Aim of the task. Set down the data below in full and exactly, minus the pictures.

Given material.
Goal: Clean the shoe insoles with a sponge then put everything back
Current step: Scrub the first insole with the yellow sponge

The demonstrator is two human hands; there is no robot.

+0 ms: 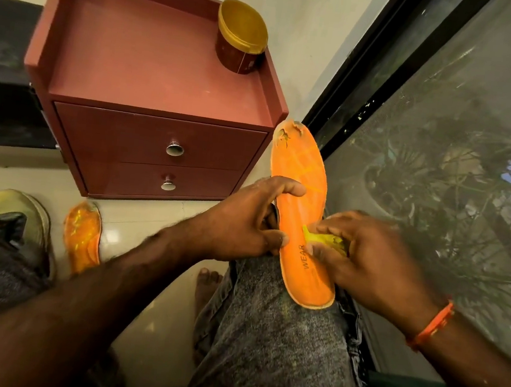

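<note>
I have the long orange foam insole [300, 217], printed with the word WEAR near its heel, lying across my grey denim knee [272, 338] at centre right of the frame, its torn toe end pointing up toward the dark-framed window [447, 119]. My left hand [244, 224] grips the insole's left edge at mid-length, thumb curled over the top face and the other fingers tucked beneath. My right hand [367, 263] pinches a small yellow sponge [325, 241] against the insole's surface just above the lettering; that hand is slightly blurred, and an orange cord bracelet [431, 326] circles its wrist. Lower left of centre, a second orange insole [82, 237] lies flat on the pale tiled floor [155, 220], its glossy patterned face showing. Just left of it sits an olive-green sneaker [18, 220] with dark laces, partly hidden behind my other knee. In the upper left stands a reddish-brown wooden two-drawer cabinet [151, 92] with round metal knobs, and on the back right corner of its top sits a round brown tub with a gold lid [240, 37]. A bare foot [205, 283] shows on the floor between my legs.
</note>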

The completed task.
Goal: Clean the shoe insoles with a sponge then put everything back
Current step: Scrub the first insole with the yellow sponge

The demonstrator is two human hands; there is no robot.

+0 ms: 

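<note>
I have the long orange foam insole [300, 217], printed with the word WEAR near its heel, lying across my grey denim knee [272, 338] at centre right of the frame, its torn toe end pointing up toward the dark-framed window [447, 119]. My left hand [244, 224] grips the insole's left edge at mid-length, thumb curled over the top face and the other fingers tucked beneath. My right hand [367, 263] pinches a small yellow sponge [325, 241] against the insole's surface just above the lettering; that hand is slightly blurred, and an orange cord bracelet [431, 326] circles its wrist. Lower left of centre, a second orange insole [82, 237] lies flat on the pale tiled floor [155, 220], its glossy patterned face showing. Just left of it sits an olive-green sneaker [18, 220] with dark laces, partly hidden behind my other knee. In the upper left stands a reddish-brown wooden two-drawer cabinet [151, 92] with round metal knobs, and on the back right corner of its top sits a round brown tub with a gold lid [240, 37]. A bare foot [205, 283] shows on the floor between my legs.
</note>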

Work on the answer has been completed.